■ Directions
Beginning with the first line, copy out each line of the material until the line containing "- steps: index" has been copied as well.

##########

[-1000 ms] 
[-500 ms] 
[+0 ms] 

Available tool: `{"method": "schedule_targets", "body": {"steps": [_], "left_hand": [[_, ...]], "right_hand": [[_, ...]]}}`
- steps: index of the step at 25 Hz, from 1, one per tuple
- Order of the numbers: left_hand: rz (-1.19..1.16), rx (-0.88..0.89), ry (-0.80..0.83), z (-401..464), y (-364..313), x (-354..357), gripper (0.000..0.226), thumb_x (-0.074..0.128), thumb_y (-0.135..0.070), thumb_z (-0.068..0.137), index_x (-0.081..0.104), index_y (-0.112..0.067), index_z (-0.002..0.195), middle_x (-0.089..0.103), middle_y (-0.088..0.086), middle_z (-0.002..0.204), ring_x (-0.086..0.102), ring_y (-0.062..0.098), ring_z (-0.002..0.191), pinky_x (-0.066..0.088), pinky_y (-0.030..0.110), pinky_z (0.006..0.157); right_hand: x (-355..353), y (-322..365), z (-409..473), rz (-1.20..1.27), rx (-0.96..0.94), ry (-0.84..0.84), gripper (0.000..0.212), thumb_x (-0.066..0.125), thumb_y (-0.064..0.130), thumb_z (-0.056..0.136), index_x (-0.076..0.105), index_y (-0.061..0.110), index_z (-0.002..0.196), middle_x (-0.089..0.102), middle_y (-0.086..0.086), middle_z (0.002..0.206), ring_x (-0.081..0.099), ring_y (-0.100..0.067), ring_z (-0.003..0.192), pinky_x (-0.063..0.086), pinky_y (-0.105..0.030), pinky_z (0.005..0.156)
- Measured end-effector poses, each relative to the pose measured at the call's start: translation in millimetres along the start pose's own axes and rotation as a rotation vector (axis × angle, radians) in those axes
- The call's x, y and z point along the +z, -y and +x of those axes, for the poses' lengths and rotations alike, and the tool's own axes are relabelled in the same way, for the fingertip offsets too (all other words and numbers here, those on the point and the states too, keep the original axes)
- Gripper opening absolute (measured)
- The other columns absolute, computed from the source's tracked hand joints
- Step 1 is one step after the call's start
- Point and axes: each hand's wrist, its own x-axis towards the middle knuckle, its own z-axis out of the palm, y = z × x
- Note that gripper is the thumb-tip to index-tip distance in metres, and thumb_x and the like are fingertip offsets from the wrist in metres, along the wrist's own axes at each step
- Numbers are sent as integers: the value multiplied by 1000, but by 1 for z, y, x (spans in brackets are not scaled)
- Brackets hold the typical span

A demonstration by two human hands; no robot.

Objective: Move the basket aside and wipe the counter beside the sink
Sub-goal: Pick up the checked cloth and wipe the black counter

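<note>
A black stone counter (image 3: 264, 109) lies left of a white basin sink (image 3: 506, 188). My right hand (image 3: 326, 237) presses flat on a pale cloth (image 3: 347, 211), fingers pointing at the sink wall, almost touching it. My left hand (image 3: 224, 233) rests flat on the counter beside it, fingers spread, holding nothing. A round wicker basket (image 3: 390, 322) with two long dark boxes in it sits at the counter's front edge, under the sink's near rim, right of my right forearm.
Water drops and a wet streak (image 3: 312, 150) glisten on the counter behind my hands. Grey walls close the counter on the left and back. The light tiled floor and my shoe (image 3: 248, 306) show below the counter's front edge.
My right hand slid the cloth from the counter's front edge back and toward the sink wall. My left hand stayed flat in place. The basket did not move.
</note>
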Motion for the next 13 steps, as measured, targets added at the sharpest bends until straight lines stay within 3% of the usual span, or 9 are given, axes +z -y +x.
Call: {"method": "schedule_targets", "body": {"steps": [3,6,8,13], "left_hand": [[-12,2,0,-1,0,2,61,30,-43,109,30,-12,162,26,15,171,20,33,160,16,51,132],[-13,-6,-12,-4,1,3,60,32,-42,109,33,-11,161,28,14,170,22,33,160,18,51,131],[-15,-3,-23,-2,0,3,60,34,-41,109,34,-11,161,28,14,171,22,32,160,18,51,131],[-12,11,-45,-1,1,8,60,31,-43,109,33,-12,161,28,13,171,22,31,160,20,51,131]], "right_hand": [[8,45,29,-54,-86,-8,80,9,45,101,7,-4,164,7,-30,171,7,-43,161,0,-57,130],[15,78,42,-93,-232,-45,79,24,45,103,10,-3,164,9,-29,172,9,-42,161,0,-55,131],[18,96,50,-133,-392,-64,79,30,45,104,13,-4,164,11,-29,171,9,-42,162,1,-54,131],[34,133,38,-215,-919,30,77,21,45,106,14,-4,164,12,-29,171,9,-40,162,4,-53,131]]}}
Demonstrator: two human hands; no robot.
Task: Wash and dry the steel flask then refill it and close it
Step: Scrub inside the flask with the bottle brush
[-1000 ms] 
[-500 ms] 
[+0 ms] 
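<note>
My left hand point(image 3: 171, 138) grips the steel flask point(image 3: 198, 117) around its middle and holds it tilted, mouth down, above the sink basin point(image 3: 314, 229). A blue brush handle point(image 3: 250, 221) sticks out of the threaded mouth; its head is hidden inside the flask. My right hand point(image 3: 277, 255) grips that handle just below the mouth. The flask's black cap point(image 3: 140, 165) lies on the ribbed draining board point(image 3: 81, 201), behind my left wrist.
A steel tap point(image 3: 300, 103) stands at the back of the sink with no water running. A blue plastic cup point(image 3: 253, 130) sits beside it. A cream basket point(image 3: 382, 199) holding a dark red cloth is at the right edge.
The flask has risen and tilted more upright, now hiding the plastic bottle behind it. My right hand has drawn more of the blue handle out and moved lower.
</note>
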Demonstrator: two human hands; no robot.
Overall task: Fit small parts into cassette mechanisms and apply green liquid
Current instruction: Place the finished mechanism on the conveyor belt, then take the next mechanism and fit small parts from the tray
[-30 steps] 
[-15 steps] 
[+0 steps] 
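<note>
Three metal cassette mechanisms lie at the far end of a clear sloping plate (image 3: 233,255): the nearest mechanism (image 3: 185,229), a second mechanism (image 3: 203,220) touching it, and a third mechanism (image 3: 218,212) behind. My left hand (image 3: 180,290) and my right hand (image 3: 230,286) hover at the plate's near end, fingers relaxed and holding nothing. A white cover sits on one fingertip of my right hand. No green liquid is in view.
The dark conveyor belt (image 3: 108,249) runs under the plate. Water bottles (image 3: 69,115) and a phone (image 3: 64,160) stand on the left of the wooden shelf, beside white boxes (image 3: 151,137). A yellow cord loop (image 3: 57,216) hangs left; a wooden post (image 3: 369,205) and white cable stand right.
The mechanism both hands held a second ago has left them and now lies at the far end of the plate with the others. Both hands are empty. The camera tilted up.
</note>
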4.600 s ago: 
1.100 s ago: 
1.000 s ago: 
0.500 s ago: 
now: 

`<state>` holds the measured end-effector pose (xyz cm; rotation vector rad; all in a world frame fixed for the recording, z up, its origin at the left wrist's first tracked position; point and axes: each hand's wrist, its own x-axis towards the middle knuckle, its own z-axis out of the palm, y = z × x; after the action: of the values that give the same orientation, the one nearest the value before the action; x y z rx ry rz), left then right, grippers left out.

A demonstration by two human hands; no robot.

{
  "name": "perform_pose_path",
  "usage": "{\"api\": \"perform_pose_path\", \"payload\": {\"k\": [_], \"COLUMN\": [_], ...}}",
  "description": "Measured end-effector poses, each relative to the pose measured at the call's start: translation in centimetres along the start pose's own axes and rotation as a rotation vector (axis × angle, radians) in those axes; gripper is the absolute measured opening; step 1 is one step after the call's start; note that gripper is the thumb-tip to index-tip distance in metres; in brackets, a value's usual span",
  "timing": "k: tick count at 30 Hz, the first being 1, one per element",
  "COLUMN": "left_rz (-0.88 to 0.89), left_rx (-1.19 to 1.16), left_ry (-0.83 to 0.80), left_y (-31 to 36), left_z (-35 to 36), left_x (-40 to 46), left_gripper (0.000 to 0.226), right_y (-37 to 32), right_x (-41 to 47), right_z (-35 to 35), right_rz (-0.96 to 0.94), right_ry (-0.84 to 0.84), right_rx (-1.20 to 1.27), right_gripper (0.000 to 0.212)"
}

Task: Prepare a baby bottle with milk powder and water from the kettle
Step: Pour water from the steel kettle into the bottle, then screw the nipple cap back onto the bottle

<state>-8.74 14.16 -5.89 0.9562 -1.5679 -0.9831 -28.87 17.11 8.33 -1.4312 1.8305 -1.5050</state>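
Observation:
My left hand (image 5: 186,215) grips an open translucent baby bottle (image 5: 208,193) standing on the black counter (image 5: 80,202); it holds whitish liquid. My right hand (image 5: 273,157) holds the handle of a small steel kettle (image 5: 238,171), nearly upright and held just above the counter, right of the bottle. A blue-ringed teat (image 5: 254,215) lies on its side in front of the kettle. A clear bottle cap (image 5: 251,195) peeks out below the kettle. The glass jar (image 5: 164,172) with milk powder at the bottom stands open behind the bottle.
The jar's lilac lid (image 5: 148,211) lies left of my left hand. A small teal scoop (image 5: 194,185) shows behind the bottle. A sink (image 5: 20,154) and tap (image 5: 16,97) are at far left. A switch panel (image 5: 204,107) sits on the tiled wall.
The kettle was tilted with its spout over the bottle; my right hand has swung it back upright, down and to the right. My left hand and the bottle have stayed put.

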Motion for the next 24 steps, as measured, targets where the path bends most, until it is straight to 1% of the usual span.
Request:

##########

■ Answer section
[-1000 ms] 
[-500 ms] 
[+0 ms] 

Available tool: `{"method": "schedule_targets", "body": {"steps": [_], "left_hand": [[_, ...]], "right_hand": [[_, ...]]}}`
- steps: index of the step at 25 Hz, from 1, one per tuple

No further output is expected.